The study procedures described in this report were based on the most recent OECD and EC guidelines.

 

Batch RC-1045 of MLA-3202 was a clear amber-red liquid. The test item was dissolved in dimethyl sulfoxide.

 

In the dose range finding test, the test item was tested up to concentrations of 5000 μg/plate in the absence and presence of S9-mix in the strains TA100 and WP2uvrA. MLA-3202 precipitated on the plates at the dose level of 5000 μg/plate. In tester strain TA100, toxicity was observed in the absence and presence of S9-mix. In tester strain WP2uvrA, no toxicity was observed at any of the dose levels tested. Results of this dose range finding test were reported as part of the first mutation assay.

 

Based on the results of the dose range finding test, the test item was tested in the first mutation assay at a concentration range of 52 to 5000 μg/plate in the absence and presence of 5% (v/v) S9-mix in the tester strains TA1535, TA1537 and TA98. The test item precipitated on the plates at the top dose of 5000 μg/plate. The bacterial background lawn was not reduced at any of the concentrations tested and no biologically relevant decrease in the number of revertants was observed.

 

In a follow-up experiment of the assay with additional parameters, the test item was tested at a concentration range of 492 to 5000 μg/plate in the absence and presence of 10% (v/v) S9-mix in the tester strains TA1535, TA1537, TA98, TA100 and WP2uvrA. The test item precipitated on the plates at the top dose of 5000 μg/plate. Cytotoxicity, as evidenced by a decrease in the number of revertants, was observed in several tester strains, TA1535 (presence of S9-mix), TA1537 (absence of S9-mix), TA98 (absence of S9-mix) and TA100 (absence and presence of S9-mix).

 

In the second mutation test, not enough non-toxic dose levels were present in the tester strains TA98 (absence of S9-mix) and TA100 (absence and presence of S9-mix), therefore an additional experiment was performed.
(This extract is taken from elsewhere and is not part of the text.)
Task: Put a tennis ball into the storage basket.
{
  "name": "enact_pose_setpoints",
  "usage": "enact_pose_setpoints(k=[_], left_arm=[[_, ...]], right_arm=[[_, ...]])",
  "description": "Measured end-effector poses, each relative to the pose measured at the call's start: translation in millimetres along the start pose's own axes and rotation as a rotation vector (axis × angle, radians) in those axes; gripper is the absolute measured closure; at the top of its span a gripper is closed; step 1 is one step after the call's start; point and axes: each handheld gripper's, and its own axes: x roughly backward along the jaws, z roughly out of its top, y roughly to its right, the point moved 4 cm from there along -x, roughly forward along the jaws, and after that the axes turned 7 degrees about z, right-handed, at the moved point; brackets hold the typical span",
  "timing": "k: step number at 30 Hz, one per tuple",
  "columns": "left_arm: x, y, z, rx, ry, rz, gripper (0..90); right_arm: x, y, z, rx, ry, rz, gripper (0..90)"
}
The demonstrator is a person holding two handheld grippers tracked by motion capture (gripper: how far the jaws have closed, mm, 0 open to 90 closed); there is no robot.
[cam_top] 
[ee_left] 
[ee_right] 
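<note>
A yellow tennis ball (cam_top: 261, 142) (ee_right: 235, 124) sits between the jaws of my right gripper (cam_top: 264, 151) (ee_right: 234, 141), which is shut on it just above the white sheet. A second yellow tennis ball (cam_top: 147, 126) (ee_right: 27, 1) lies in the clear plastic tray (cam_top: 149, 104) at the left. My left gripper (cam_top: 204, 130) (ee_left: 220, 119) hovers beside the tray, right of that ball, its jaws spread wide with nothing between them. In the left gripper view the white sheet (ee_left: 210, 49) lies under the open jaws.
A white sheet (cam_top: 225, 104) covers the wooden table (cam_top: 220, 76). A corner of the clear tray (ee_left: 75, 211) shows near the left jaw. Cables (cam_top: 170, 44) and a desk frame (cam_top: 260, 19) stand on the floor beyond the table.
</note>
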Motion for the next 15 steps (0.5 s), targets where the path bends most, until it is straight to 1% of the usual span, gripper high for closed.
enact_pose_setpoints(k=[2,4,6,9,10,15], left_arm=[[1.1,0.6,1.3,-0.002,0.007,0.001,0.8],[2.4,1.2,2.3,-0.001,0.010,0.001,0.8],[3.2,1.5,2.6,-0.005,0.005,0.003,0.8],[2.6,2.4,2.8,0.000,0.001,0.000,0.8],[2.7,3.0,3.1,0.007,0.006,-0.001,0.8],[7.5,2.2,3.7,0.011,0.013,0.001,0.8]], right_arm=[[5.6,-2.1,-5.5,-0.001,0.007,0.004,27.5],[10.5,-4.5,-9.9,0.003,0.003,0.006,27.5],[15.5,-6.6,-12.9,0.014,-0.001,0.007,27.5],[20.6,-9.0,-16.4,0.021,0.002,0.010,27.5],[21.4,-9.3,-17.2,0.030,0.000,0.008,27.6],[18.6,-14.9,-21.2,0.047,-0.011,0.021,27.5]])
In this mutation experiment, the test item was tested at a concentration range of 17 to 5000 μg/plate in the absence of S9-mix in both tester strains, and in the presence of 10% (v/v) S9-mix in tester strain TA100. The test item precipitated on the plates at dose level of 5000 μg/plate. In tester strain TA100, toxicity was observed in the absence and presence of S9-mix. In tester strain TA98, no toxicity was observed at any of the dose levels tested.

 

MLA-3202 did not induce a significant dose-related increase in the number of revertant (His+) colonies in each of the four tester strains (TA1535, TA1537, TA98 and TA100) and in the number of revertant (Trp+) colonies in the tester strain WP2uvrA both in the absence and presence of S9-metabolic activation. These results were confirmed in a follow-up experiment.

 

In this study, acceptable responses were obtained for the negative and strain-specific positive control items indicating that the test conditions were adequate and that the metabolic activation system functioned properly.

 

Based on the results of this study it is concluded that MLA-3202 is not mutagenic in the Salmonella typhimurium reverse mutation assay and in the Escherichia coli reverse mutation assay.